BEGIN DATA FOR PROCESSING

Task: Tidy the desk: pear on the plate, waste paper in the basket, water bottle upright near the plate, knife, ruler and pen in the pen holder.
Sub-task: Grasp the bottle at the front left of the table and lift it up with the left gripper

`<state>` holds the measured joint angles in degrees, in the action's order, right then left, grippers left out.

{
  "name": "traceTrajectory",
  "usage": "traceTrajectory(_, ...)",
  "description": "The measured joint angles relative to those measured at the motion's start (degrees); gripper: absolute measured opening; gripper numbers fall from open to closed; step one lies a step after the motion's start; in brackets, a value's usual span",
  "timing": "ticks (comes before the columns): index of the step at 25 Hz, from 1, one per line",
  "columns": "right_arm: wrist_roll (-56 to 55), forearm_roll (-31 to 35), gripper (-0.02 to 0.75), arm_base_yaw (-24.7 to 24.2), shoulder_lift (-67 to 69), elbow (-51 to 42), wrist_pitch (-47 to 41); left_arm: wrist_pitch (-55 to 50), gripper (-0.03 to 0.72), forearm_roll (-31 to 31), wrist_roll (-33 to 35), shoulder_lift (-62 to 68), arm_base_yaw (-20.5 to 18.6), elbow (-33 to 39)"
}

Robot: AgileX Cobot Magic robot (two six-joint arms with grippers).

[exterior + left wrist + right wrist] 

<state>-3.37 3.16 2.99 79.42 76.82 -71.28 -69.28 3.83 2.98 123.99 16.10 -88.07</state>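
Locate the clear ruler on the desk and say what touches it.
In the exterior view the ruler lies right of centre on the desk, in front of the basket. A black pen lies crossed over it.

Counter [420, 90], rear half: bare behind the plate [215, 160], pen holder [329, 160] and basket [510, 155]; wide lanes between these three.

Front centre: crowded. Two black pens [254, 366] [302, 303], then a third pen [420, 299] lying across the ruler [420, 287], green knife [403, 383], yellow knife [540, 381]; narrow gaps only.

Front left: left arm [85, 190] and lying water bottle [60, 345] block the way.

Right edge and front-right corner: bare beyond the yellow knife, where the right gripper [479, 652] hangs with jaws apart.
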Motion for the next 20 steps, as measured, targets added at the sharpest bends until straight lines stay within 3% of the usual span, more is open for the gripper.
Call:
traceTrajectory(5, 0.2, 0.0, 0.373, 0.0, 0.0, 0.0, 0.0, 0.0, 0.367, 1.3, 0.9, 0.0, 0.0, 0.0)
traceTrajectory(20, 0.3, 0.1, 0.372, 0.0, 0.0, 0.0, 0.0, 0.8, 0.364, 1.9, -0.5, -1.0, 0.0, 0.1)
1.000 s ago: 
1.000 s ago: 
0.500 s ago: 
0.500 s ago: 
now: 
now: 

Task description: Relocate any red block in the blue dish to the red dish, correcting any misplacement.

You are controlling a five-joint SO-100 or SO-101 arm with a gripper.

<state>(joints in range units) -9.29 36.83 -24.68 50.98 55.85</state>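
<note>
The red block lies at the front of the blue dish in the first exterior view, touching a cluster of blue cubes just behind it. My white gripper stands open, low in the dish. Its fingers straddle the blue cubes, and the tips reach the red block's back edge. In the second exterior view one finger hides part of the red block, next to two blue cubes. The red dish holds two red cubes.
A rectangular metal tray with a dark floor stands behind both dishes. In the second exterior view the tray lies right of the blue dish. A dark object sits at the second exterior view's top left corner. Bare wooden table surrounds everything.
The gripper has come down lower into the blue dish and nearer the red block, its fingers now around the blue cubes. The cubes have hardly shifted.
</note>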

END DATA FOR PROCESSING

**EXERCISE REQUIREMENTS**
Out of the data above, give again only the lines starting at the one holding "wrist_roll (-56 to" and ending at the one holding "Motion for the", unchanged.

**ANSWER TO THIS TASK**
  "columns": "right_arm: wrist_roll (-56 to 55), forearm_roll (-31 to 35), gripper (-0.02 to 0.75), arm_base_yaw (-24.7 to 24.2), shoulder_lift (-67 to 69), elbow (-51 to 42), wrist_pitch (-47 to 41); left_arm: wrist_pitch (-55 to 50), gripper (-0.03 to 0.72), forearm_roll (-31 to 31), wrist_roll (-33 to 35), shoulder_lift (-62 to 68), arm_base_yaw (-20.5 to 18.6), elbow (-33 to 39)"
}

Robot: AgileX Cobot Magic robot (two six-joint arms with grippers).

[exterior + left wrist + right wrist] 

<state>-3.37 3.16 2.99 79.42 76.82 -71.28 -69.28 3.83 2.98 123.99 16.10 -88.07</state>
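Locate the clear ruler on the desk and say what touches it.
In the exterior view the ruler lies right of centre on the desk, in front of the basket. A black pen lies crossed over it.

Counter [420, 90], rear half: bare behind the plate [215, 160], pen holder [329, 160] and basket [510, 155]; wide lanes between these three.

Front centre: crowded. Two black pens [254, 366] [302, 303], then a third pen [420, 299] lying across the ruler [420, 287], green knife [403, 383], yellow knife [540, 381]; narrow gaps only.

Front left: left arm [85, 190] and lying water bottle [60, 345] block the way.

Right edge and front-right corner: bare beyond the yellow knife, where the right gripper [479, 652] hangs with jaws apart.
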Motion for the next 20 steps, as measured, targets added at the sharpest bends until straight lines stay within 3% of the usual span, more is open for the gripper.

No more work remains on this exercise.